I treated it like a job. For two weeks I could fester on the couch watching T.V. while firing down deluxe chili cheese fries from Del Taco. And as long as I didn’t have a cigarette, I was golden. All other bad habits got a pass. Training for a marathon gets you strong legs, a slim waist, a medal, a bumper sticker, and a picture of you at the finish line with all your friends and family. Quitting smoking doesn’t get you shit. There’s no finish line or medal. There’s not even progress. You just don’t do it and it sucks. But you constantly remind yourself why, and when those moments of weakness arise, you’re prepared.

After I broke up with my girlfriend of four years, I asked a friend who’d been through the same thing for advice. “You just pretend you don’t care, keep pretending, then one day you really don’t.” Cigarettes were like a nine-year relationship I had to let go. The thought of never smoking again was too much, so I told myself “one more week”, “one more month”, “it doesn’t have to be forever, “you’ll get to smoke again, just not right now. Right now you and cigarettes need a break”. I thought about them every minute, then every hour, then every day, then one day . . . I forgot.

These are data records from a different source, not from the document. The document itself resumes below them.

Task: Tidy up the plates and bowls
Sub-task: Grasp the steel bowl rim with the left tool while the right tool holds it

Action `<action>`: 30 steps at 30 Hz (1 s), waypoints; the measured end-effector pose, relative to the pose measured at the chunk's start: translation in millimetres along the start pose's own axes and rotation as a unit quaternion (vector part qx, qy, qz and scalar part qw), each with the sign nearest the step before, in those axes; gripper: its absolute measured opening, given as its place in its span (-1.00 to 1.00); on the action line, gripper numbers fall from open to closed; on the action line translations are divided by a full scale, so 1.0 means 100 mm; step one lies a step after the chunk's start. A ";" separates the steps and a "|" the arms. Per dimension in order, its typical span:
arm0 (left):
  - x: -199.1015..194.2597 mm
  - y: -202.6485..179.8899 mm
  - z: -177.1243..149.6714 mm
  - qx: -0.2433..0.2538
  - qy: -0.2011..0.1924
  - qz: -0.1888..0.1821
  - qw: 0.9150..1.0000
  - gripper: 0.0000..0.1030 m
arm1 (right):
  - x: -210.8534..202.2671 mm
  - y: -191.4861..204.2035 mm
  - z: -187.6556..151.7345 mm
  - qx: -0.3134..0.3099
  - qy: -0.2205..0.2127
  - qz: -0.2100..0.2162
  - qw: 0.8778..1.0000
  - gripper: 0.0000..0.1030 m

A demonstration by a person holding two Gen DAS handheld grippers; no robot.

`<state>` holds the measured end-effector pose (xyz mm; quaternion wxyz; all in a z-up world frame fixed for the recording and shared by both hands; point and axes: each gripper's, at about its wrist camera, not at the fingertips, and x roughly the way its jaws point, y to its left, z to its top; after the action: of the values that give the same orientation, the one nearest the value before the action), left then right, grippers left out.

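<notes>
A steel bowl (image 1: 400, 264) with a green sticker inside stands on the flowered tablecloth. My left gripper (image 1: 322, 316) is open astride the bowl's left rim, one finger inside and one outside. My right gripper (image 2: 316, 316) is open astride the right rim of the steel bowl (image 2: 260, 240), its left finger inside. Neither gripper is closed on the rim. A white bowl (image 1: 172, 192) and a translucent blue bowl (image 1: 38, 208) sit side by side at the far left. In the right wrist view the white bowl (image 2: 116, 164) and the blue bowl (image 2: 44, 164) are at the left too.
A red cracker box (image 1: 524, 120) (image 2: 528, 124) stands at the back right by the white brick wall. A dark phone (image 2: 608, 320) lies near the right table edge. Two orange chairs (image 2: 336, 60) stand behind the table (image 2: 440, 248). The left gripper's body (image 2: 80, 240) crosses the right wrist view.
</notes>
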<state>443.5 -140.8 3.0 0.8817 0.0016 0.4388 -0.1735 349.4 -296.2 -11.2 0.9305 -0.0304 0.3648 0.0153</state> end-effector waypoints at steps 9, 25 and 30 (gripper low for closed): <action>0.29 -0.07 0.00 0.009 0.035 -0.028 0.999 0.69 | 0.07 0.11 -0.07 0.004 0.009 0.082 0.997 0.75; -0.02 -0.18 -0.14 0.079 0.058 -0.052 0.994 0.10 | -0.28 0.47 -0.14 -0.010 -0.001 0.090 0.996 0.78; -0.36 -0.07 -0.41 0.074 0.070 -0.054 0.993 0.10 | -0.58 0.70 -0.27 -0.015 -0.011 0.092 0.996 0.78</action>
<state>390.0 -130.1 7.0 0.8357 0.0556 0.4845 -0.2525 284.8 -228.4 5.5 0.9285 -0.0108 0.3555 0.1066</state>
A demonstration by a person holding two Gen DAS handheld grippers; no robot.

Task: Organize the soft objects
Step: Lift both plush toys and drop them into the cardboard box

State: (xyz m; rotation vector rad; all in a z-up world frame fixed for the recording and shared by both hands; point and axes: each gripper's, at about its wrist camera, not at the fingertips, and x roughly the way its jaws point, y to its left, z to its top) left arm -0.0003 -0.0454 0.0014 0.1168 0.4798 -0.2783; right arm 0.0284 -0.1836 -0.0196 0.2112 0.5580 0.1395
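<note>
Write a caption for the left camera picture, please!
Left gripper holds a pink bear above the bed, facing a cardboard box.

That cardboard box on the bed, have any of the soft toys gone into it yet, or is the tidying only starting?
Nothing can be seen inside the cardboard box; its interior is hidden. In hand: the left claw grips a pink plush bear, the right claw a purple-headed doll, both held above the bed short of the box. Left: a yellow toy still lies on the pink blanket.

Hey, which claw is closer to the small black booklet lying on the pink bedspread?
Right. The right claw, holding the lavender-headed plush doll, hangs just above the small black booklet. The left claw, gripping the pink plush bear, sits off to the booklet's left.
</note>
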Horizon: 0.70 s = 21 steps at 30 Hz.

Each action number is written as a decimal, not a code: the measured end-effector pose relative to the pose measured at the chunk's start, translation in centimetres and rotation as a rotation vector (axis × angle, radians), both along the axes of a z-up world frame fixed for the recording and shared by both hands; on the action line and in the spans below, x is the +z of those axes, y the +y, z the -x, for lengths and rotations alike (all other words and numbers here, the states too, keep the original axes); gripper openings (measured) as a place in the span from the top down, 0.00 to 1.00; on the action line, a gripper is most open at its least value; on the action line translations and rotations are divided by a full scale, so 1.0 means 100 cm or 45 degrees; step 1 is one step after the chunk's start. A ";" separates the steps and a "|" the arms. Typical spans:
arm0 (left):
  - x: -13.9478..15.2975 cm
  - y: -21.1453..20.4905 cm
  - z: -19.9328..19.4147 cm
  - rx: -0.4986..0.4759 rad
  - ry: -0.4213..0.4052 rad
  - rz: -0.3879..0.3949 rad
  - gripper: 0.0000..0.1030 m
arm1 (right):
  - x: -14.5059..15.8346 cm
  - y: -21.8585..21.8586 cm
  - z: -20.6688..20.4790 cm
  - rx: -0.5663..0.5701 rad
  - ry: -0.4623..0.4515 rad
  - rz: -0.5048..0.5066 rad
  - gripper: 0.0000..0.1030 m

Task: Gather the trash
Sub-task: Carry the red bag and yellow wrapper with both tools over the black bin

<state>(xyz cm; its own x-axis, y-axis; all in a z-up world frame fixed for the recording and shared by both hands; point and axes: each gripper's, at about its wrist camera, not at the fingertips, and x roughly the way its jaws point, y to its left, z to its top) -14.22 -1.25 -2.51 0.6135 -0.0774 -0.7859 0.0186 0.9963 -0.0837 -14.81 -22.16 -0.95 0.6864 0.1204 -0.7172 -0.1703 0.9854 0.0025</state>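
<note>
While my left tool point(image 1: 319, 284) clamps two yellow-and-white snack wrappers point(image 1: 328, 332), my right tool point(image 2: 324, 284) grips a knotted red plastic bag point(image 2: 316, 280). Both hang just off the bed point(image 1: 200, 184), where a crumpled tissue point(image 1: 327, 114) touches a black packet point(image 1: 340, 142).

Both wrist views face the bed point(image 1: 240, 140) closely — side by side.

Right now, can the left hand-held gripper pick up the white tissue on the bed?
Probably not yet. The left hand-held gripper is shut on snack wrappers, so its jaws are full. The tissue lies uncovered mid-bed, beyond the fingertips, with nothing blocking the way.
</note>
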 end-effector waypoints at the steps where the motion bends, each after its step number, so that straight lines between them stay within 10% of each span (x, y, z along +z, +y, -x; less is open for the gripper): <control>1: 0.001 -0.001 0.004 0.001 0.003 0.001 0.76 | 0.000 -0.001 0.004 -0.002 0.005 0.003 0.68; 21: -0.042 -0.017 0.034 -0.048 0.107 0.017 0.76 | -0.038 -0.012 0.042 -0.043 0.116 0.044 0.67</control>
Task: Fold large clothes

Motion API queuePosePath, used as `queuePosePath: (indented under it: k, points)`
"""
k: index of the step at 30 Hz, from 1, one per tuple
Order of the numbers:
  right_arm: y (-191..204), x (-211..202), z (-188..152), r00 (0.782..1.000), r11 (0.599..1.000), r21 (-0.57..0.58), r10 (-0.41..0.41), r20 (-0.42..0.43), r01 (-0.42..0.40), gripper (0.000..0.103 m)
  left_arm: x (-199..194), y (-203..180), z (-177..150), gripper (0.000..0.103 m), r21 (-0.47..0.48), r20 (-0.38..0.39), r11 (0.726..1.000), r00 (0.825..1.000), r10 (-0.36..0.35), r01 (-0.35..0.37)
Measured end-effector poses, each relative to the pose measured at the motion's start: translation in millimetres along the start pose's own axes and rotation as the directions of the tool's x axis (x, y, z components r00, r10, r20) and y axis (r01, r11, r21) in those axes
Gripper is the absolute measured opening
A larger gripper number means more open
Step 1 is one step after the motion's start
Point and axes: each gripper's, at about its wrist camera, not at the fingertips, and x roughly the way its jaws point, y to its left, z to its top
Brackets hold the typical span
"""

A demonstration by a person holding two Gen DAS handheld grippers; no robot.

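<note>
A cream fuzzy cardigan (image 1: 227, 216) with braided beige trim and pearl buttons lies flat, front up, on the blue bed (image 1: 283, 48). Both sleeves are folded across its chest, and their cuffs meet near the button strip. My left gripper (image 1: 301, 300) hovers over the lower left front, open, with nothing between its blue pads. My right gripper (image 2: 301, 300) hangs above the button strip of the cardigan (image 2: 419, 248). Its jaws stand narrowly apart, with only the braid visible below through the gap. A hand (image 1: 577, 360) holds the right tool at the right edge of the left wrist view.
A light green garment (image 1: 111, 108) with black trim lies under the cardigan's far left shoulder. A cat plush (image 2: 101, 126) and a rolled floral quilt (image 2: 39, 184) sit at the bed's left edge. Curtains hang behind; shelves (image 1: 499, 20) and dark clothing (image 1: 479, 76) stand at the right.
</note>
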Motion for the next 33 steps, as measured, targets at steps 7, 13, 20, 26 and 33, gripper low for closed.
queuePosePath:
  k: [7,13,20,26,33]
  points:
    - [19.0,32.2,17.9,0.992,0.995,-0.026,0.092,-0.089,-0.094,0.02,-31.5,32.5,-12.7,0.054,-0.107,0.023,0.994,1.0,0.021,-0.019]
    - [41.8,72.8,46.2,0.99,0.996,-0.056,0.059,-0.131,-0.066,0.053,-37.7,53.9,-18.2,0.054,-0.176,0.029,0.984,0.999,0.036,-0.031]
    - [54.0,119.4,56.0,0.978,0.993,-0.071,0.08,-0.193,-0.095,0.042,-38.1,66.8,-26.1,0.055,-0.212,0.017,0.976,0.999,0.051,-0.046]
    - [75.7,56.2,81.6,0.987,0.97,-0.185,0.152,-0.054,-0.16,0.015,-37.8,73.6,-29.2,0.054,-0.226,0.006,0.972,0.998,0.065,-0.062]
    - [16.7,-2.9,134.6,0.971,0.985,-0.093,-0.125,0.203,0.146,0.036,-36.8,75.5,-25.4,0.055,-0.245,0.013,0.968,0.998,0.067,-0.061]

It’s been a full year now. My skin doesn’t have a new radiant glow, I can’t run longer or faster, I don’t go on hikes where I stop to take in deep breaths of cool mountain air. It just feels good to be in control of my life. I don’t have to negotiate my schedule around some stupid ritual anymore. I’m no longer Desmond on LOST trapped in the hatch having to reset the clock every hour . Plus it’s cool being able to throw on an old shirt from the hamper when you don’t feel like doing laundry. I haven’t completely curbed the junk food or the soda or the booze yet, but I’m taking one step at a time. The quest for self-improvement isn’t a sprint, it’s a marathon.